Yin Bo, Liu Xishi, Guo Sun-Wei
1 Shanghai Obstetrics and Gynecology Hospital, Fudan University, Shanghai, China.
2 Shanghai Key Laboratory of Female Reproductive Endocrine-Related Diseases, Shanghai, China.
Reprod Sci. 2018 Jul;25(7):1024-1036. doi: 10.1177/1933719118756755. Epub 2018 Feb 13.

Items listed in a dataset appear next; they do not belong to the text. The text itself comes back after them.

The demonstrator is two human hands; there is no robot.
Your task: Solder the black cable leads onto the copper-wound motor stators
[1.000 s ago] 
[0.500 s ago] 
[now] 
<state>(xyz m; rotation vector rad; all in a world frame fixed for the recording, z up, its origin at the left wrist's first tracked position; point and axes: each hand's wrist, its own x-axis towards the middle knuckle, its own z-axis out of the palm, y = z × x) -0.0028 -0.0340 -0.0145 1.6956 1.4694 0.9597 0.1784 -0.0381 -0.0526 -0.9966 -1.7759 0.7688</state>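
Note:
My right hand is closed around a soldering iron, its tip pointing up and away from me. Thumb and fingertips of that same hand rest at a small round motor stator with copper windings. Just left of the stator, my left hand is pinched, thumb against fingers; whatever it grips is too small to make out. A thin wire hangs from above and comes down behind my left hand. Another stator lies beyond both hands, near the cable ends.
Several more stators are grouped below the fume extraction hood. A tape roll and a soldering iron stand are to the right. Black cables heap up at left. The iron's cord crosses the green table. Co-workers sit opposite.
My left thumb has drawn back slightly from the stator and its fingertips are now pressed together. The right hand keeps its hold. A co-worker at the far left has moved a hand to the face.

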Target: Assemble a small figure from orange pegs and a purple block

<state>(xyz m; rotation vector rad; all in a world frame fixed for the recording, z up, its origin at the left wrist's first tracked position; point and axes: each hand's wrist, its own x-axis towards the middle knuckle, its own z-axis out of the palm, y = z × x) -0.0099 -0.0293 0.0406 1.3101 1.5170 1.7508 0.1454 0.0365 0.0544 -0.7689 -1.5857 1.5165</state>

Caloric restriction (CR) has been demonstrated to have many health-beneficial effects in many species, but whether CR can impede the development of endometriosis is unknown. To test the hypothesis that CR can impede the growth of endometriotic lesions and fibrogenesis, we conducted 2 experiments. In experiment 1, 20 female Balb/C mice were randomly assigned to either ad libitum (AL) group that was fed AL or to CR group that was fed 30% less calories than that of AL mice. Two weeks after the implementation of the dietary intervention, endometriosis was induced by intraperitoneal injection of endometrial fragments. Two weeks after the induction, all mice were sacrificed and their lesion samples were evaluated. In experiment 2, another 20 mice were used and CR was implemented 2 weeks after induction of endometriosis and lasted for 4 weeks. Caloric restriction instituted before the induction of endometriosis reduced the lesion weight by 88.5%, whereas CR implemented well after lesions were established reduced the lesion weight by 93.0%. In both cases, CR significantly increased staining levels of markers of autophagy but reduced proliferation, angiogenesis, steroidogenesis, and fibrosis in lesions as compared with the AL group. Consequently, CR, instituted either before or after the induction of endometriosis, dramatically curbs the growth of endometriotic lesions and fibrogenesis through multiple mechanisms. Caloric restriction and CR mimetics, a family of compounds mimicking the beneficial effect of CR, even when instituted well after lesions are established, may stall the development of endometriosis. Given the scarcity in research on how lifestyle can impact on the development of endometriosis, our study should hopefully stimulate more research in this area.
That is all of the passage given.